Mindfulness: being more aware
Mindfulness, being fully aware of yourself and your surroundings, is a great way to tackle self-blame and depression. Scientifically proven in both neurology and psychology, those who practice self-awareness tend to handle these challenges better than the rest of us. Techniques like meditation might seem tricky initially, but with practice, they can bring real benefits. I have written my views on this in my “My Plan to Find a Happy Life” blog.

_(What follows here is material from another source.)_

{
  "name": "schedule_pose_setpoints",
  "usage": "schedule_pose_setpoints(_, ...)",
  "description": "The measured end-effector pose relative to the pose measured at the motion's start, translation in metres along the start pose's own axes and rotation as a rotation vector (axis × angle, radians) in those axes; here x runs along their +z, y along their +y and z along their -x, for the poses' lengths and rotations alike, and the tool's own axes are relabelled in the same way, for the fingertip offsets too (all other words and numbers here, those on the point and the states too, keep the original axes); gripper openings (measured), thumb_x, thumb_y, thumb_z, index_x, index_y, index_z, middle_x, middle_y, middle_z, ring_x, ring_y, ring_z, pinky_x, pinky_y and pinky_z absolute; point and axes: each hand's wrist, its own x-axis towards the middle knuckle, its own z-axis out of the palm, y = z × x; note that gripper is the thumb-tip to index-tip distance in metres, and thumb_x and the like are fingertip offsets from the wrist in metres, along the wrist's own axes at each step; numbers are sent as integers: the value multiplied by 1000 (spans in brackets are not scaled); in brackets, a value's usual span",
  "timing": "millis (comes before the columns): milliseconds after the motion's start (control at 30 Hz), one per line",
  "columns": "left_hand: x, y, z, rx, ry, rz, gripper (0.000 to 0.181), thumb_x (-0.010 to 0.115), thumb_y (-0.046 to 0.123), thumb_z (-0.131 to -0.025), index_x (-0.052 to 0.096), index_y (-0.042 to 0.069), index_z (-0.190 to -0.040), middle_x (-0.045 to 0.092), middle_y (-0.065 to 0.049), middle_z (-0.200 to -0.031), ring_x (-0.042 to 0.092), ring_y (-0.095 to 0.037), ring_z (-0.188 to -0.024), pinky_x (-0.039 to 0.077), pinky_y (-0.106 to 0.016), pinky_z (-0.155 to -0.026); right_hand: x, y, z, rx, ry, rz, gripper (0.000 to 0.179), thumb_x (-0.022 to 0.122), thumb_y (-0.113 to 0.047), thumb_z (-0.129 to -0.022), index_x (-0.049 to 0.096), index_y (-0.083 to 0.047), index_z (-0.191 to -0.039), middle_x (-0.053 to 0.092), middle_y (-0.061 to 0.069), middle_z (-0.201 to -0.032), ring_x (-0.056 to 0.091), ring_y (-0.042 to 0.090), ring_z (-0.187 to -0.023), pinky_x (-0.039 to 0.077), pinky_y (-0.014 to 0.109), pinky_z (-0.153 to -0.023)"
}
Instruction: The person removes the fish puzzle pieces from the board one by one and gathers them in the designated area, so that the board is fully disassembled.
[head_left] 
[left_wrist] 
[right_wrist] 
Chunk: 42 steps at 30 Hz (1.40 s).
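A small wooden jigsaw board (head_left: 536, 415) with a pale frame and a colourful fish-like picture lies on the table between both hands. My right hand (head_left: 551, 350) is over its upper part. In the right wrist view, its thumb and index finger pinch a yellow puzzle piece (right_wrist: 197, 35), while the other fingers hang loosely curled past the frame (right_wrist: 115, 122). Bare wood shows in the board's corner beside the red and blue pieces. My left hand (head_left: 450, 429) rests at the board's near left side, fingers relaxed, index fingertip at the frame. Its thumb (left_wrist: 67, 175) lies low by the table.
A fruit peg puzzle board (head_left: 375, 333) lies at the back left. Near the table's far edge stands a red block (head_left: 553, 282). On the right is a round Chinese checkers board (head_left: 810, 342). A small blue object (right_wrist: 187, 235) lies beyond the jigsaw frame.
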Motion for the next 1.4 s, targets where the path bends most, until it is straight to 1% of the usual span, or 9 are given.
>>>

The key is to be more aware of our thoughts and how we react to them. When caught in self-blame, taking a step back to view it analytically instead of just emotionally can help. Recognizing patterns in our thinking becomes easier with this approach. Once we identify these patterns, managing them becomes more achievable, reducing a whole bunch of mental misery.
The Coping Mechanism and Self-Blame
My friend Rajesh, in many ways, reflects the shared human experience rather than standing out as an exception. Like each of us, he grapples with the challenges that life throws our way, and it’s a common tendency to internalize the belief that we are the sole architects of our circumstances. It’s a narrative we all weave! Each of us has aspects that society might not fully accept or understand. Unfortunately, the world tends to be unfair to those who are different.
When people are a bit different and don’t fit into what society expects, they can face a lot of blame. This judgment from society can make them feel like they’re carrying a heavy load, leading to self-hate. So, my friend’s experience is not just his own; it shows a bigger picture where being unique is often misunderstood, and people unfairly get blamed. If we all recognize and understand this together, we can work towards a world that is kinder, accepting, and celebrates our differences, instead of making people feel bad about themselves.
It’s not you, it’s them!
From childhood to adult life, self-blame seldom originates from within; it is always a consequence of surrounding misery. I just want to say that the negative energy in your bucket is not because of you; it’s because someone else gave it to you.